BACKGROUND Sternal sparing and off-pump coronary artery bypass surgery have been shown to decrease perioperative blood transfusion requirements. However some patients undergoing robotic totally endoscopic coronary artery bypass (TECAB) require one or more blood transfusions. We sought to study the independent predictors of blood transfusion requirement in our beating heart connector TECAB patients. METHODS We retrospectively reviewed patients undergoing connector TECAB (C-TECAB) from July 2013 to May 2017 at our institution. The cohorts were divided into patients requiring blood transfusion (BT group) and not (NBT group). RESULTS 274 Consecutive patients underwent C-TECAB, and 47 patients (17 %) received blood transfusion. Preoperative hemoglobin was lower in the BT group compared to the NBT group (11.7 ± 2.2 g/dl vs 13.5 ± 1.8 g/dl, P < 0.001). The BT group had longer operative time (320.4 ± 99.9 minutes vs 277.6 ± 86.1 minutes, P = 0.007).

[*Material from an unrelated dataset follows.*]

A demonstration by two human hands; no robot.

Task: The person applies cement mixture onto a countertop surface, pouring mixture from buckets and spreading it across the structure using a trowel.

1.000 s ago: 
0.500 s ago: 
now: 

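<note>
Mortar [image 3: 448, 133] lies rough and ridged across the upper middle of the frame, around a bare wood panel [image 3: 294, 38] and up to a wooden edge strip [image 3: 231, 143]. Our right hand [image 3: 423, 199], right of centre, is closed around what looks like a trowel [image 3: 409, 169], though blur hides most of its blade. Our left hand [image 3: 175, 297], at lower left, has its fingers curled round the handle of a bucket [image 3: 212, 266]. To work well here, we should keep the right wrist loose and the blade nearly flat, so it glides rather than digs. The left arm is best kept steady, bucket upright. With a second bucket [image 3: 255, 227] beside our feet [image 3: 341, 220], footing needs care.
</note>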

Mean change in hemoglobin immediately after C-TECAB was 1.5 ± 1.0 g/dl in the NBT group, which was similar to 1.7 ± 1.3 g/dl in the BT group (excluding patients requiring intraoperative blood transfusion). The Youden index identified a preoperative hemoglobin cutoff value of 12.2 g/dl (area under curve 0.740, sensitivity 60.9 %, specificity 79.3 %) and operative time of 300 minutes (area under curve 0.625, sensitivity 61.7 %, specificity 59.0 %) for blood transfusion use. Multivariate logistic regression analysis identified a preoperative hemoglobin < 12.2 g/dl (odds ratio 6.03, 95 % confidence interval 3.01-12.1) and an operative time > 300 minutes (odds ratio 2.15, 95% confidence interval 1.07-4.33) as independent factors associated with blood transfusion use. 30-day mortality (1.4% overall) was higher in the BT group (8.5 % vs 0.0 %, P = 0.001). Kaplan Meier analysis showed decreased 1-year survival in the BT group compared to the NBT group (90.9 % vs 96.4 %, Log rank 0.017). CONCLUSIONS We found that preoperative hemoglobin and operative time were independent predictors of blood transfusion requirement (17%) during robotic beating heart C-TECAB at our institution. These data maybe helpful in selecting patients to minimize perioperative blood transfusion as well as in predicting outcomes after this procedure.